Il est préférable (bien que non nécessaire) d’exécuter des applications 32 bits dans un environnement Terminal Server. Les applications 32 bits (Win32) permettent le partage de code et s’exécutent plus efficacement dans les sessions multi-utilisateurs. Windows NT permet aux applications 16 bits (Win16) de s’exécuter dans un environnement Win32 en créant un ordinateur virtuel MS-DOS (VDM) pour chaque application Win16 à exécuter. Toute la sortie 16 bits est traduite en appels Win32, qui effectuent les actions nécessaires. Étant donné que les applications Win16 s’exécutent dans leur propre VDM, le code ne peut pas être partagé entre les applications dans plusieurs sessions. La traduction entre les appels Win16 et Win32 consomme également des ressources système. L’exécution d’applications Win16 dans un environnement Terminal Server peut potentiellement consommer deux fois plus de ressources qu’une application Win32 comparable.

Déconnexion de session et déconnexion de l’utilisateur

Déconnexion de session

Si un utilisateur décide de déconnecter la session, les processus et tout l’espace de mémoire virtuel restent et sont paginés sur le disque physique, si la mémoire physique est nécessaire pour d’autres processus. Étant donné que le serveur Terminal Server conserve un mappage du domaine/nom d’utilisateur et de son SessionID associé, lorsque le même utilisateur se reconnecte, la session existante est chargée et rendue à nouveau disponible. Un autre avantage de RDP est qu’il peut modifier les résolutions d’écran de session, en fonction de ce que l’utilisateur demande pour la session. Par exemple, supposons qu’un utilisateur s’était précédemment connecté à une session Terminal Server avec une résolution de 800 x 600 et s’était déconnecté. Si l’utilisateur se déplace ensuite vers un autre ordinateur qui ne prend en charge que la résolution 640 x 480 et se reconnecte à la session existante, le bureau est redessiné pour prendre en charge la nouvelle résolution.

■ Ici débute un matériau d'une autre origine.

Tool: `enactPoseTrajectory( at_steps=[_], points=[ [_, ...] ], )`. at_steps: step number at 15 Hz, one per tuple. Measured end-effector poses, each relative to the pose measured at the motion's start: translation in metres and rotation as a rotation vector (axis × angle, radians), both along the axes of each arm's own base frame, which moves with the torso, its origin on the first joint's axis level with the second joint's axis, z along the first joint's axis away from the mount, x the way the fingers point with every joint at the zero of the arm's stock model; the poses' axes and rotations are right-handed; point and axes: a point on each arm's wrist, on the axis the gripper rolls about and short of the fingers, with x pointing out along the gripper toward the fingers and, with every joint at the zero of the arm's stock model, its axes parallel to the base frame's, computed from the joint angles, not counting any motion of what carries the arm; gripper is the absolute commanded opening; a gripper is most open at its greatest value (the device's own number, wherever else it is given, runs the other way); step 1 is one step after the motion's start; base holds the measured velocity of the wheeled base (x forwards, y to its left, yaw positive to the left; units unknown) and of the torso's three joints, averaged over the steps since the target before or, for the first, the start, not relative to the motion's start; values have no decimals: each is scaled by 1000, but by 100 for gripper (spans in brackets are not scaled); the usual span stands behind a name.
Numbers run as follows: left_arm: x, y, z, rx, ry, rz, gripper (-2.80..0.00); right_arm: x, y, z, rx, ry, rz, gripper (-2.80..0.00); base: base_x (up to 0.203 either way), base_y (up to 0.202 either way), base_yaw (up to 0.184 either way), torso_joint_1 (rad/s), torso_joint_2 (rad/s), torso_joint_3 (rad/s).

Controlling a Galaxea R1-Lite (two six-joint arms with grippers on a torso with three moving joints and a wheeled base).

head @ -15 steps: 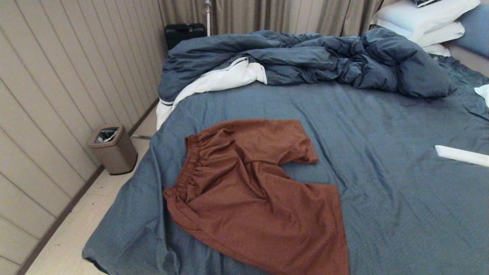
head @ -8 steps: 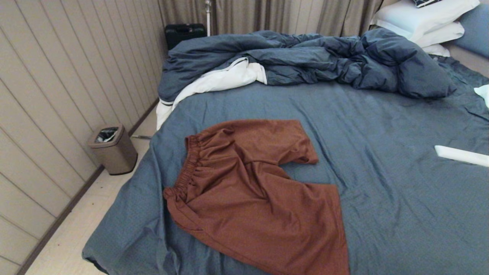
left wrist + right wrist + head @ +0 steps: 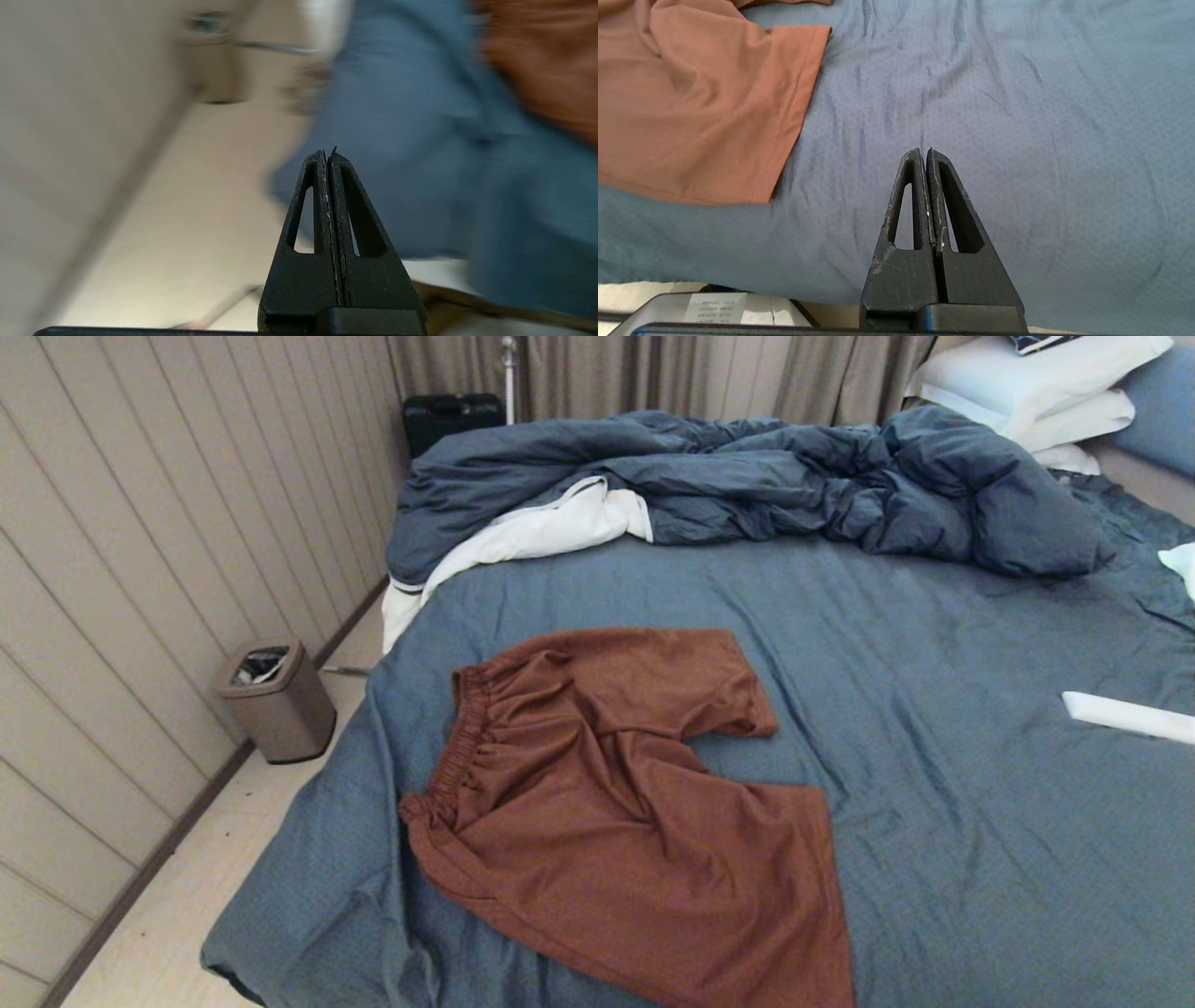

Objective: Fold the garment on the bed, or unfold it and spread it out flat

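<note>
The rust-brown shorts (image 3: pixel 616 803) lie spread on the slate-blue sheet of the bed (image 3: pixel 934 756), waistband to the left and both legs pointing right; the farther leg's hem is curled. No drawstring or graphic shows. Neither arm appears in the head view. My left gripper (image 3: pixel 328 151) is shut and empty, hovering near the bed's left corner above the floor, with the shorts (image 3: pixel 542 60) off to one side. Shut and empty as well, my right gripper (image 3: pixel 923 151) hangs over bare sheet, apart from the nearer leg of the shorts (image 3: pixel 700 107).
A rumpled dark blue duvet (image 3: pixel 747 485) with white lining lies across the far side. White pillows (image 3: pixel 1036 383) are at the far right. A flat white object (image 3: pixel 1125 716) lies on the sheet at right. A small bin (image 3: pixel 277 702) stands by the wall at left.
</note>
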Motion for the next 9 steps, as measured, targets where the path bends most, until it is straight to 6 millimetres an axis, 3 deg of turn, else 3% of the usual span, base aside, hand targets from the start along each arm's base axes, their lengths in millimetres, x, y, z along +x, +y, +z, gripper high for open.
enactPoseTrajectory(
  at_steps=[9],
  points=[
    [1, -1, -5, -66, 8, -29, -280, 0, 0, -2, 89, 8, -7, -280, 0, 0, 0, 0, 0, 0]
  ],
)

Déconnexion de l’utilisateur

La déconnexion est généralement simple à implémenter. Une fois qu’un utilisateur se déconnecte de la session, tous les processus associés à SessionID sont arrêtés et toute mémoire allouée à la session est libérée. Si l’utilisateur exécute une application 32 bits telle que Microsoft Word et se déconnecte de la session, le code de l’application elle-même reste en mémoire jusqu’à ce que le dernier utilisateur quitte l’application.